**TASK DESCRIPTION**
Below is a listing. Return the lines from the one that contains "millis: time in" to the one that contains "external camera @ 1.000", both ends included, verbatim and with no pictures.

**INFORMATION SHOWN**
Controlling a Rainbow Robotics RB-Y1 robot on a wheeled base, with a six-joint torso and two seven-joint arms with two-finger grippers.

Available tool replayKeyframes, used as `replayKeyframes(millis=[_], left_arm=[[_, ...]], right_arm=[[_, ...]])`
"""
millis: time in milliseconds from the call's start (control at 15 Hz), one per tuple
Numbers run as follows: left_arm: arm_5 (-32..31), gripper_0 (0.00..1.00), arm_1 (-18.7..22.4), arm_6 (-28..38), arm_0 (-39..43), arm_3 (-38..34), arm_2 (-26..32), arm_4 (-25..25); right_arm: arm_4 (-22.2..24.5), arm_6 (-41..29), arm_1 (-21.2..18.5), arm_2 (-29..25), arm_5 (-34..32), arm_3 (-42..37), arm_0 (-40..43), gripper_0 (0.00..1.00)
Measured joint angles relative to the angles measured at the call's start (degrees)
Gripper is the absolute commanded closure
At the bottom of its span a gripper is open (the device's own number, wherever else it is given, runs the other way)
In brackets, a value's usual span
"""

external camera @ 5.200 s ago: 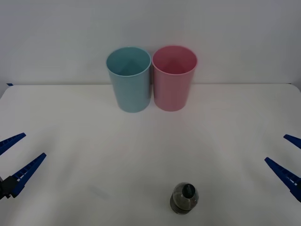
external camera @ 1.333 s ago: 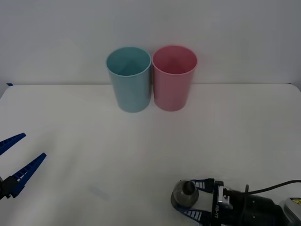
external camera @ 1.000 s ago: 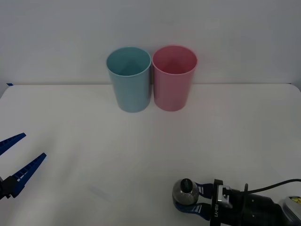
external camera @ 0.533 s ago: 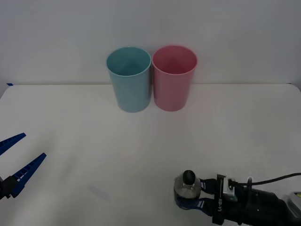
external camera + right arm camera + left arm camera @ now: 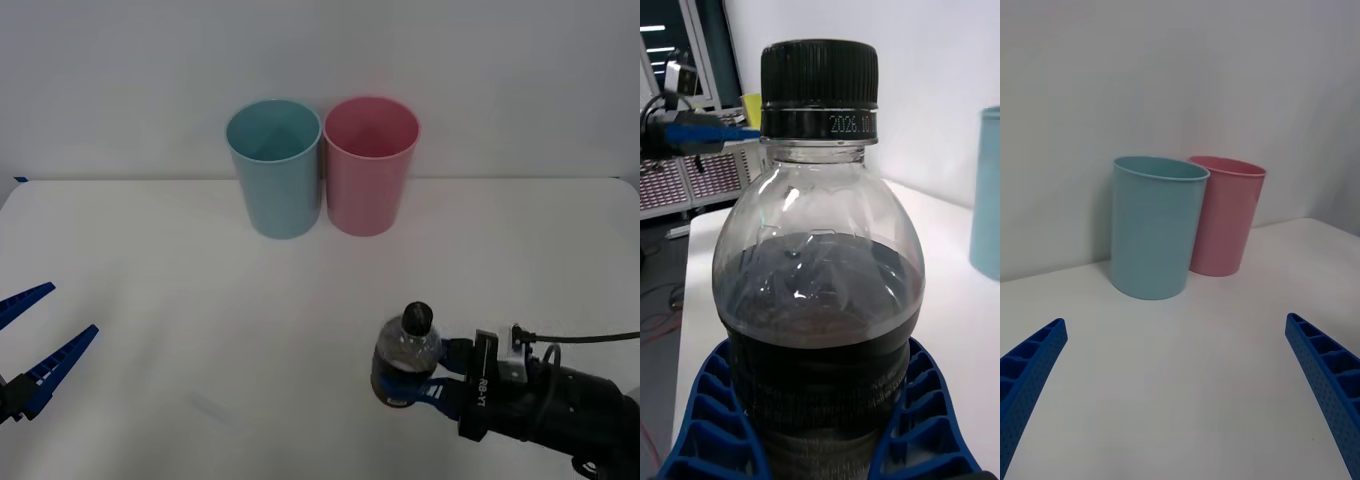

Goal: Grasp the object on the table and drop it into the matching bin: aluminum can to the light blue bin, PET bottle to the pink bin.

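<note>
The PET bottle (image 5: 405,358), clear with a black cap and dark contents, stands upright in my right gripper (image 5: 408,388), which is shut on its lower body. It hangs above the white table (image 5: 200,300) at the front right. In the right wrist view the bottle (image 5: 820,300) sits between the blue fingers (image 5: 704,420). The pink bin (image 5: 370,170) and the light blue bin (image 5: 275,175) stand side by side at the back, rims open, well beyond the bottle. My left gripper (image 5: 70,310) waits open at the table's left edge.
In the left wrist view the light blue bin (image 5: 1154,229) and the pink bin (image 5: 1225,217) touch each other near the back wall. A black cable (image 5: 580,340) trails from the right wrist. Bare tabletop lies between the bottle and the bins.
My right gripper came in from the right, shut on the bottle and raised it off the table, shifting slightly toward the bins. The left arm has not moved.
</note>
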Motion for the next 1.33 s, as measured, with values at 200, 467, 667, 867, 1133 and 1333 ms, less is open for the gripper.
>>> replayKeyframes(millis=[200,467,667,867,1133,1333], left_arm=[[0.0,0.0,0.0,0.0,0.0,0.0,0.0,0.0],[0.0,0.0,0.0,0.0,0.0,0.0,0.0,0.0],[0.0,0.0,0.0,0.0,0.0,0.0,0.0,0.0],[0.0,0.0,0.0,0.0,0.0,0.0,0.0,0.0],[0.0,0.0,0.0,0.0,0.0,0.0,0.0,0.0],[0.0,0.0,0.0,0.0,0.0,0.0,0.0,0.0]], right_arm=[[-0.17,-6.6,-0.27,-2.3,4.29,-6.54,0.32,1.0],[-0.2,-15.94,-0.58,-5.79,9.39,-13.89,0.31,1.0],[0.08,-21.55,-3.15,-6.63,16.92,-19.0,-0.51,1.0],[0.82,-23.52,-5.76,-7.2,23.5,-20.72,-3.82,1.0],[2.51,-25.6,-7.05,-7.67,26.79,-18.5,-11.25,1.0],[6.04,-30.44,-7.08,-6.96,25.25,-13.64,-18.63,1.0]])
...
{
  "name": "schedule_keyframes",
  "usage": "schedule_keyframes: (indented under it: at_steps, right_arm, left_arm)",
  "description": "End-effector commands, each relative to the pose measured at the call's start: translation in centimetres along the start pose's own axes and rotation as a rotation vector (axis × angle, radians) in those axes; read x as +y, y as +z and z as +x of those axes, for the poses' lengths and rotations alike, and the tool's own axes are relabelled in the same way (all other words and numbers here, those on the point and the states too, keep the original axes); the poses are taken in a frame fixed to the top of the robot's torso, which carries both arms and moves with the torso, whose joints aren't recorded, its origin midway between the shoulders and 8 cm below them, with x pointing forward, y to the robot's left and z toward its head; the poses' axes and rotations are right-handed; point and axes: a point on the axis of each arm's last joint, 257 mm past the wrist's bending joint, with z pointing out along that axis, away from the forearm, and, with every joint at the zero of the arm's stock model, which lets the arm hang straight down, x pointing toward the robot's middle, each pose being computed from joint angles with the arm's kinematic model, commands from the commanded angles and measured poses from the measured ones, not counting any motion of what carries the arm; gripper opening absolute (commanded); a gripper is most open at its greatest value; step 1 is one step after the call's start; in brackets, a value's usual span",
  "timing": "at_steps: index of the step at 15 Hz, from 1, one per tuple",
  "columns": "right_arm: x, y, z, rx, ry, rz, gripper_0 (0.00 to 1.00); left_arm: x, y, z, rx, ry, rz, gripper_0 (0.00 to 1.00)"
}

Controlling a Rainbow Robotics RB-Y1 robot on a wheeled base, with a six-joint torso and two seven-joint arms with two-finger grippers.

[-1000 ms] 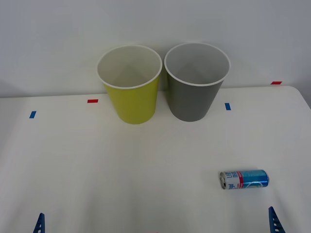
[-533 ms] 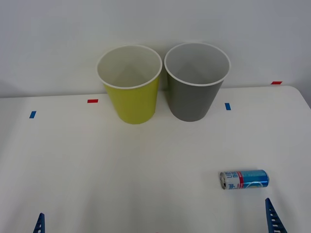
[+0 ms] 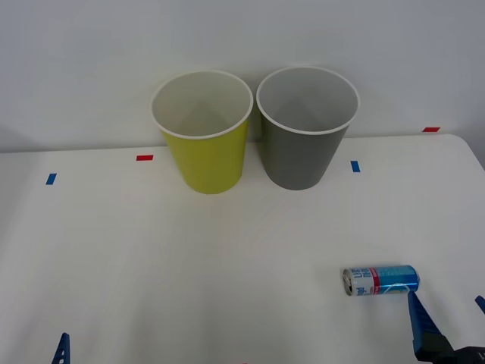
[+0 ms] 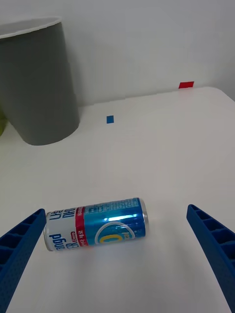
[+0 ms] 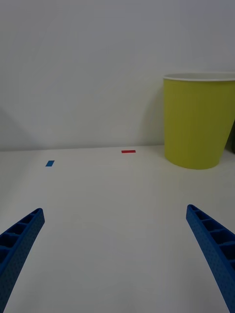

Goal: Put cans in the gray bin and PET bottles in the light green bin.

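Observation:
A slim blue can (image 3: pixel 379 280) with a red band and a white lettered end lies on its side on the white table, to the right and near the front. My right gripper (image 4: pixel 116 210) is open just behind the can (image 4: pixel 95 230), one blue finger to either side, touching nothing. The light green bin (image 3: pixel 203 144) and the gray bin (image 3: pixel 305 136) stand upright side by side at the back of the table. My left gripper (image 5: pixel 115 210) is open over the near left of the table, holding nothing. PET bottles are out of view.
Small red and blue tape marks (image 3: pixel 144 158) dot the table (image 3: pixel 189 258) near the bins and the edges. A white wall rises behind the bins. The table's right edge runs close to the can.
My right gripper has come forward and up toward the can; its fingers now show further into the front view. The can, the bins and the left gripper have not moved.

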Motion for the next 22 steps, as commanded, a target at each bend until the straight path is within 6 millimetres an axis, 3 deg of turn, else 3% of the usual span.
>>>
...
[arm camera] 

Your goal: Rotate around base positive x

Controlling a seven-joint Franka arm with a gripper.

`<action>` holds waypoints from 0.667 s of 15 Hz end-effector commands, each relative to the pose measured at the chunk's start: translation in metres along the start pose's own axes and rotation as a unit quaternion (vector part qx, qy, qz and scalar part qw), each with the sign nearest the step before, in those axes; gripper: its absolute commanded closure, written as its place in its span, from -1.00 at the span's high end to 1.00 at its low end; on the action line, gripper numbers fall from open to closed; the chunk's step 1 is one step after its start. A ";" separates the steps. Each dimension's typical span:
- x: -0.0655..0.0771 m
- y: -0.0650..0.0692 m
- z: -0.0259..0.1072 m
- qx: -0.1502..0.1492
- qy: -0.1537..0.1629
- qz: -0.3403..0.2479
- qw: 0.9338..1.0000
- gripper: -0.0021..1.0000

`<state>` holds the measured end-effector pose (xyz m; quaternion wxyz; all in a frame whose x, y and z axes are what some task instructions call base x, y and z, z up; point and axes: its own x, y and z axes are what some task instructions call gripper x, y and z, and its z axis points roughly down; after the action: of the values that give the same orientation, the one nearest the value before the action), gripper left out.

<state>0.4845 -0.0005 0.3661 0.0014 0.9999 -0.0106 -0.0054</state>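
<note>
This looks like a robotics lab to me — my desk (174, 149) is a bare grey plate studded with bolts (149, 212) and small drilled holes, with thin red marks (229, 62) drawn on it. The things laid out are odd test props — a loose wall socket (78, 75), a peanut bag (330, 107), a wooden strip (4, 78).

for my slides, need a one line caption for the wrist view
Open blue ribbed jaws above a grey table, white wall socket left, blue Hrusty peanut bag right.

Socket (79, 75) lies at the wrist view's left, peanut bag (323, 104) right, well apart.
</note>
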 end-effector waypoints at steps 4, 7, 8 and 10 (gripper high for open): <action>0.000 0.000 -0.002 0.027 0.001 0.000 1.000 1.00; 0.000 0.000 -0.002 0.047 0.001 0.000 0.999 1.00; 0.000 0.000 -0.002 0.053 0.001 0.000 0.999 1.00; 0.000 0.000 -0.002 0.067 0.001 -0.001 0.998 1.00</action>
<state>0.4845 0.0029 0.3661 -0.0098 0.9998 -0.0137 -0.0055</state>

**YOUR RESPONSE**
millis: time in milliseconds from the call's start (control at 15 Hz), one per tuple
Numbers run as follows: left_arm: arm_5 (-32..31), gripper_0 (0.00..1.00), arm_1 (-18.7..22.4), arm_6 (-28..38), arm_0 (-39..43), arm_3 (-38..34), arm_2 (-26..32), arm_4 (-25..25); right_arm: arm_4 (-22.2..24.5), arm_6 (-41..29), arm_1 (-21.2..18.5), arm_2 (-29..25), arm_5 (-34..32), arm_3 (-42..37), arm_0 (-40..43), gripper_0 (0.00..1.00)
Measured joint angles relative to the angles measured at the call's start (degrees)
Gripper is the absolute commanded closure
At the bottom of its span a gripper is open (the device's own number, wherever else it is given, runs the other way)
In brackets, a value's usual span
"""

external camera @ 5.200 s ago: 
external camera @ 1.333 s ago: 
external camera @ 1.000 s ago: 

The answer has been written out completely.